The invention relates to a method for imprinting optoelectronic components with at least one busbar, wherein the busbar follows the shaping of the optoelectronic component and enables a homogeneous color impression on the rear side of the component.
Optoelectronics is composed of the fields of optics and semiconductor electronics. It encompasses systems and methods which enable the conversion of electronically generated data and energies into light emission or convert light emissions into energy. Optoelectronic elements, in particular organic photovoltaic modules (PV module) and organic light emitting diodes (OLED), referred to hereinafter as OPV modules, generate electrical energy or convert electrical energy into light emissions, which has to be routed out of the module or routed in for application in the further course of the procedure. This necessitates so-called busbars, which have to meet the requirements of a flexible OPV module. Busbars constitute the point in an optoelectronic component at which the converted energy is concentrated and forwarded in the form of electric currents. Busbars are widely used in the semiconductor industry. As prior art, in the field of photovoltaics, busbars are known which are applied on the front side or on the rear side of the photovoltaic module in a rectangular or square shape. The dimensions of the cross section of a busbar depend on the current intensity to be transmitted. Busbars are applied by means of screen printing methods, inter alia. In this regard, DE102010054327A1 describes a method for producing a paste-application-selective screen printing solar cell metallization in which the layer thickness of the busbar is variable and the application volume of the silver paste is minimized, as a result of which production costs are lowered.

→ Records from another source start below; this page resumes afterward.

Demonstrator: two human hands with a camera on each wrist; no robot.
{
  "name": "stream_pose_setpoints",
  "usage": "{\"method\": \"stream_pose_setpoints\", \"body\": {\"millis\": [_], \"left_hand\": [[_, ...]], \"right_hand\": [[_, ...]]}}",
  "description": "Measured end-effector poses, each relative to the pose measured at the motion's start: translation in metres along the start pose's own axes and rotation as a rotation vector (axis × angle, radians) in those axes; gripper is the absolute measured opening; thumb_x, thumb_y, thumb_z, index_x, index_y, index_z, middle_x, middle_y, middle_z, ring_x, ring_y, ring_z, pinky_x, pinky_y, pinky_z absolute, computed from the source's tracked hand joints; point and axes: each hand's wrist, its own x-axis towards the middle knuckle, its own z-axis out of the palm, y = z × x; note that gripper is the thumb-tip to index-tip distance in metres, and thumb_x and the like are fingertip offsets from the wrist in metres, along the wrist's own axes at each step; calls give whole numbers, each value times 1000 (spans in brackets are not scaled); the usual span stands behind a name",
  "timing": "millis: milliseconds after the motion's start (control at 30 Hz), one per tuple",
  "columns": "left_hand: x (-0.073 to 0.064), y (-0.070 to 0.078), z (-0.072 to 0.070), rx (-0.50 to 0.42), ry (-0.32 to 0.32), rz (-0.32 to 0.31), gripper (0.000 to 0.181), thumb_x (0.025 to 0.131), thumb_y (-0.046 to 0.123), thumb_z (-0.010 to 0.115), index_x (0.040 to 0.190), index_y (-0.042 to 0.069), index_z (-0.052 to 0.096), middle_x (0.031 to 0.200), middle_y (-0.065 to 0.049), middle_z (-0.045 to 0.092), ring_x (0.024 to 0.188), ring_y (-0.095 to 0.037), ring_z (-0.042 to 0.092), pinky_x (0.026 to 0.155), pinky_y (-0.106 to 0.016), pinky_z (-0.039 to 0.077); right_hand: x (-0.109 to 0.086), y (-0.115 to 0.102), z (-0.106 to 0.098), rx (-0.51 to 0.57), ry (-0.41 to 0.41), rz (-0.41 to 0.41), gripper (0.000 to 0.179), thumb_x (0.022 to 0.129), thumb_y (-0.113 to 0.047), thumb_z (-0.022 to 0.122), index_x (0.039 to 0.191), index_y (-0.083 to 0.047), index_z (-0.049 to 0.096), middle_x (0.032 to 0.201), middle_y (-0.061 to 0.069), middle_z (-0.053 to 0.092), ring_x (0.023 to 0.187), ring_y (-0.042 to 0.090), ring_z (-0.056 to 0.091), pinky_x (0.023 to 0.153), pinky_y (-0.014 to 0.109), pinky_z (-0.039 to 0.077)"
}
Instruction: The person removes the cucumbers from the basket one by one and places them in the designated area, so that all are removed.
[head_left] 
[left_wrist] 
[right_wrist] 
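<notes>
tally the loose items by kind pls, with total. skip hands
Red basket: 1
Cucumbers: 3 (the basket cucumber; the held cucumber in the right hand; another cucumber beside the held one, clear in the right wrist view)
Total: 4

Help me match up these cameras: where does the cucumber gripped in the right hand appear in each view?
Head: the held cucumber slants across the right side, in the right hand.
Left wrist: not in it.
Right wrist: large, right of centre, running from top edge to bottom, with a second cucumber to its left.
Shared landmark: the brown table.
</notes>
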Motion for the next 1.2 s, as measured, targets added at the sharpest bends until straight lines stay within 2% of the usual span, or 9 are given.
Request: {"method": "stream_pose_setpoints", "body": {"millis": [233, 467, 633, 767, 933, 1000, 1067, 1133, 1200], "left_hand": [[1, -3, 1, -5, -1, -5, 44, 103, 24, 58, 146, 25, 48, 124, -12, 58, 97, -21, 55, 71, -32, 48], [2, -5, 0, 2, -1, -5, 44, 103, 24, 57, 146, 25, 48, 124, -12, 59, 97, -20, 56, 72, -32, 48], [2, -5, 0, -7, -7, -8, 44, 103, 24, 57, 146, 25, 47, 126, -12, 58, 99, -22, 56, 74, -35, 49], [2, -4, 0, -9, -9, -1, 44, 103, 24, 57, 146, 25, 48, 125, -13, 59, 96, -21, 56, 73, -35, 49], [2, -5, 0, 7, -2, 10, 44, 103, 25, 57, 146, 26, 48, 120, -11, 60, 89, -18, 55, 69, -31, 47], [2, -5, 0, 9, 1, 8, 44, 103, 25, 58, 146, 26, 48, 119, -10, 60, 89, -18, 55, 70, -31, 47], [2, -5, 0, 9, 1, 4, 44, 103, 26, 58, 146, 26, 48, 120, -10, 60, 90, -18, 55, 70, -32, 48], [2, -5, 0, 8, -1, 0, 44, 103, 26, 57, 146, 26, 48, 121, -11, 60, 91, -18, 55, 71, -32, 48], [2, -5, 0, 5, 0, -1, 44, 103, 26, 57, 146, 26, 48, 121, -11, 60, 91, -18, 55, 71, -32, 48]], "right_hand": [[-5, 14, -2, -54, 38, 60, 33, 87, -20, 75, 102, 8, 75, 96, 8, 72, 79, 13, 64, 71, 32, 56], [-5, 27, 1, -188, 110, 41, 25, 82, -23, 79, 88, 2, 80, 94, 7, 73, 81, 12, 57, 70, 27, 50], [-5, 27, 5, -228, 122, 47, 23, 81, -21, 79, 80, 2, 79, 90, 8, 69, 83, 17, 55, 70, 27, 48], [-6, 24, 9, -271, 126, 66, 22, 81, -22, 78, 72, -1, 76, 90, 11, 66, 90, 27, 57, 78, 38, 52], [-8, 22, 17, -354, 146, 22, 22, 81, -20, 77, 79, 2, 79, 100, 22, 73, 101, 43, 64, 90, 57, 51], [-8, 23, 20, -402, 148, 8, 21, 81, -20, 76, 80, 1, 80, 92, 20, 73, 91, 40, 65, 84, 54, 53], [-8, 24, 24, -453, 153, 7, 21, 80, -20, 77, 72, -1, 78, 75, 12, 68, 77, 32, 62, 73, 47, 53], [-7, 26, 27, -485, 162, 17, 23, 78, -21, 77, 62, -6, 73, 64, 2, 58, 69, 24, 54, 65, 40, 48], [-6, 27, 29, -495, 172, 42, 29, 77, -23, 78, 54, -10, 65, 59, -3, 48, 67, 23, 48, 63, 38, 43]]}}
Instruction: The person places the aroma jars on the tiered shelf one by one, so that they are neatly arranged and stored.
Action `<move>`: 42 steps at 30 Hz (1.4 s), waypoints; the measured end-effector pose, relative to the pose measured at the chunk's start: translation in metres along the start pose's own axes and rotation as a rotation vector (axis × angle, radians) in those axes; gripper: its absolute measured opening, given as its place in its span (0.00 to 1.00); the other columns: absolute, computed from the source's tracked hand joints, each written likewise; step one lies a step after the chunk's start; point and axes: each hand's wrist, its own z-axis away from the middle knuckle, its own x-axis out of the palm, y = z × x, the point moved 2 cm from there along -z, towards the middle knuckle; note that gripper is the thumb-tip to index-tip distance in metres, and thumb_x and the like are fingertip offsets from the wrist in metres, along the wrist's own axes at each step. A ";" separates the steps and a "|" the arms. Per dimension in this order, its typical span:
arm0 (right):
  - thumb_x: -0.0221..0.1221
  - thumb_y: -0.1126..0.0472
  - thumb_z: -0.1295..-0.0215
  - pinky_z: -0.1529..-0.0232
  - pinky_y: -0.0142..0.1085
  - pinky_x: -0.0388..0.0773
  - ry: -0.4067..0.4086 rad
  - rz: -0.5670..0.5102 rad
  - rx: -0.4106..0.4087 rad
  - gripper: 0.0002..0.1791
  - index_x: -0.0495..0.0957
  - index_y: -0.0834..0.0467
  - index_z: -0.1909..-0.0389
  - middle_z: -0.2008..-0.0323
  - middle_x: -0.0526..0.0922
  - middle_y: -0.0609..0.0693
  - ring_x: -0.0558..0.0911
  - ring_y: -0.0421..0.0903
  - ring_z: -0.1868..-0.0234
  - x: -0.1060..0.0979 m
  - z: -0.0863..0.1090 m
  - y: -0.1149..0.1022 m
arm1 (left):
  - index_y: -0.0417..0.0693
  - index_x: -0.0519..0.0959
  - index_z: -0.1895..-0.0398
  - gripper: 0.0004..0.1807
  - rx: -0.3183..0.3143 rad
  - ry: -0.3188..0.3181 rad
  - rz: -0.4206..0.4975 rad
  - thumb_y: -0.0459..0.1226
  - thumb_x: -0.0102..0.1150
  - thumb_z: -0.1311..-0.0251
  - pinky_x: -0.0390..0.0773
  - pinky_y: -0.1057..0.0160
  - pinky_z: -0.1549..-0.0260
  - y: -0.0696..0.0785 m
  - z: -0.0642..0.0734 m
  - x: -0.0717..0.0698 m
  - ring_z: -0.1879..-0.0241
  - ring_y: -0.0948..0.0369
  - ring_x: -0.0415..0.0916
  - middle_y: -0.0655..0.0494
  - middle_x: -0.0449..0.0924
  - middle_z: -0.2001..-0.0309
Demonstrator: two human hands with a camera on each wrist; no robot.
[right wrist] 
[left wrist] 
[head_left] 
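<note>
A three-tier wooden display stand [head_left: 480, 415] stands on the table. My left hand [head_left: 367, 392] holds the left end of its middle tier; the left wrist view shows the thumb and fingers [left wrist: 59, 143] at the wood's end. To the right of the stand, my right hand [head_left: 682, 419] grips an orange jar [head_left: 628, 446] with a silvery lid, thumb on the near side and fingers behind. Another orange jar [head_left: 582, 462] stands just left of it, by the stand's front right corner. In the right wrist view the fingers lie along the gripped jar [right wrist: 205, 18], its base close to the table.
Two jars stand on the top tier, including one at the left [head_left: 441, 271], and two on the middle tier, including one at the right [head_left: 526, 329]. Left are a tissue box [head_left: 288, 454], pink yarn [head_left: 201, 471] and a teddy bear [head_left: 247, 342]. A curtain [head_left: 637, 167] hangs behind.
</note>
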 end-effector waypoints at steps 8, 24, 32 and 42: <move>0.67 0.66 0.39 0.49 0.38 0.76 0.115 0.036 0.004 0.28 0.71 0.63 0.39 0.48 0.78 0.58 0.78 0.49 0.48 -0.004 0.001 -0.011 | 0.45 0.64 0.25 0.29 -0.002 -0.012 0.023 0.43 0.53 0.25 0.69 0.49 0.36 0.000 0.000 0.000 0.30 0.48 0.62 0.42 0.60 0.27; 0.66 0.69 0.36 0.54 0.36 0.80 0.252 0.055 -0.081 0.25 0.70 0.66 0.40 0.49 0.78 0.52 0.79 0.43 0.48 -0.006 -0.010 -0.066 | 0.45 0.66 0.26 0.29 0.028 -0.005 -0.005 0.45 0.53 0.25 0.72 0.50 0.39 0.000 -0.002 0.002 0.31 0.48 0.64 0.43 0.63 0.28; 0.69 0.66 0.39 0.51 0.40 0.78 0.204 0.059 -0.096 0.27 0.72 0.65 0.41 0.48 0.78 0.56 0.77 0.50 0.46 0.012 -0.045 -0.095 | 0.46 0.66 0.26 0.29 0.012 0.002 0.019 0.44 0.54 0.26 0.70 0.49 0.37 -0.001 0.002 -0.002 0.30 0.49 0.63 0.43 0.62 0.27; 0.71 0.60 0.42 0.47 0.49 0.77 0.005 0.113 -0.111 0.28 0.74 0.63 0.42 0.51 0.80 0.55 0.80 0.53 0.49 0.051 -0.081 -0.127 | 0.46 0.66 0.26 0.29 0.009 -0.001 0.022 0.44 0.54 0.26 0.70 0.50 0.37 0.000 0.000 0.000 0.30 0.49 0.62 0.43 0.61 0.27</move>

The shadow casting of busbars proves to be disadvantageous, this arising during paste printing on the front side of a photovoltaic module. Busbars printed from pastes had a defined height and width which cast a shadow on the photovoltaic module upon insolation and thus disadvantageously reduced the efficiency of the module.
A different procedure is evident from EP12497A1. Here the busbars are applied to the photovoltaic module in the form of metal strips. The shadow casting is thus minimized, but the solution proves to be unsatisfactory for transparent PV modules. The lower region of the busbar is not coated with absorber material, as a result of which a homogeneous color impression does not arise since the busbar remains visible from the rear side of the PV module. Furthermore, said metal strips can be applied in non-rectilinear geometries only with a disproportionate outlay.
Other solution approaches pursue the application of a busbar on the rear side of a PV module. CN000101707227B describes this process for a solar film, thereby counteracting the arising of air bubbles. The application of busbars on the rear side of a PV module additionally increases the efficiency since the entire front side of the PV module is available for energy production. This method also proves to be unsatisfactory for producing flexible transparent PV modules. As in the previously demonstrated solutions, the problem of the homogeneous color impression and the freedom of shape of the busbar routing remains.
Moreover, flexible PV modules have to meet stringent requirements. In this case, the cross connections of the busbars should be producible over the module width in order to route the negative and positive pole to a connection point. Moreover, the busbars must have the flexibility of the PV module. U.S. Pat. No. 7,795,067 B1 describes a flexible PV module having a flexible busbar, wherein a semitransparent solar cell is involved in that case and the busbar is visible.